> [WHAT YOU NEED TO DO] Check each line of the records below and collect those holding "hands".
Top of RECORDS FOR THIS TASK
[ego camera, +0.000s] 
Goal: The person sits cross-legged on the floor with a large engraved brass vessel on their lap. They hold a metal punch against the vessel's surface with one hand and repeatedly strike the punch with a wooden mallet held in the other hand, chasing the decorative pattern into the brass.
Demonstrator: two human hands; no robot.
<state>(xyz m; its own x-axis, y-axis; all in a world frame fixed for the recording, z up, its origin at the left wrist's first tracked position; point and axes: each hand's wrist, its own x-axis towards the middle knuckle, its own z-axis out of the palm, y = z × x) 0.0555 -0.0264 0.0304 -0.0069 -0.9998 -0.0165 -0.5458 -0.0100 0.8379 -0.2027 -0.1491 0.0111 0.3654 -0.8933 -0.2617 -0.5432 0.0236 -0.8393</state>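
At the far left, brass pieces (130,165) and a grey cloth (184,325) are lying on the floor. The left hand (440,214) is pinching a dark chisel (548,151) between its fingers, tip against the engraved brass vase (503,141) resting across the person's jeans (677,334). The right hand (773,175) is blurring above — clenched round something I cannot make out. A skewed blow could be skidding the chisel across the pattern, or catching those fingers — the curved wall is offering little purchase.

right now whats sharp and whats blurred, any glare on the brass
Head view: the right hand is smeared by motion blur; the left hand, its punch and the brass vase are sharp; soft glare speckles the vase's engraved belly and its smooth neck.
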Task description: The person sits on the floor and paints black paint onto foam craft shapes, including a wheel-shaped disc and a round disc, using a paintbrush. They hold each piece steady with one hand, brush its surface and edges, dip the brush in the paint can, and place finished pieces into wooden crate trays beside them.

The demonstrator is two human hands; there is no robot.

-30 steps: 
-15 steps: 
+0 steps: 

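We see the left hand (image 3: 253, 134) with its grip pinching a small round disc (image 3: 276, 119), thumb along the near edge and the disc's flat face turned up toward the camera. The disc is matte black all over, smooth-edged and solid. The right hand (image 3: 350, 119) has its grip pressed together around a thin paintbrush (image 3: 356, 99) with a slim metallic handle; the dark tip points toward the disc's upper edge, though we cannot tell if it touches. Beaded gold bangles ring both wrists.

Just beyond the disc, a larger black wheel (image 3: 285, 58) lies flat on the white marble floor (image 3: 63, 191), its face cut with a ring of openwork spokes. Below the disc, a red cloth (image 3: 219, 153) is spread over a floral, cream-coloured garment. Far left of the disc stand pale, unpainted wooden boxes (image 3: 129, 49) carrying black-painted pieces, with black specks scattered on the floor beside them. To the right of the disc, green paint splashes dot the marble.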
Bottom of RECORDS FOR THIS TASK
> [RESPONSE AREA]
Demonstrator: two human hands; no robot.
The demonstrator is two human hands; there is no robot.

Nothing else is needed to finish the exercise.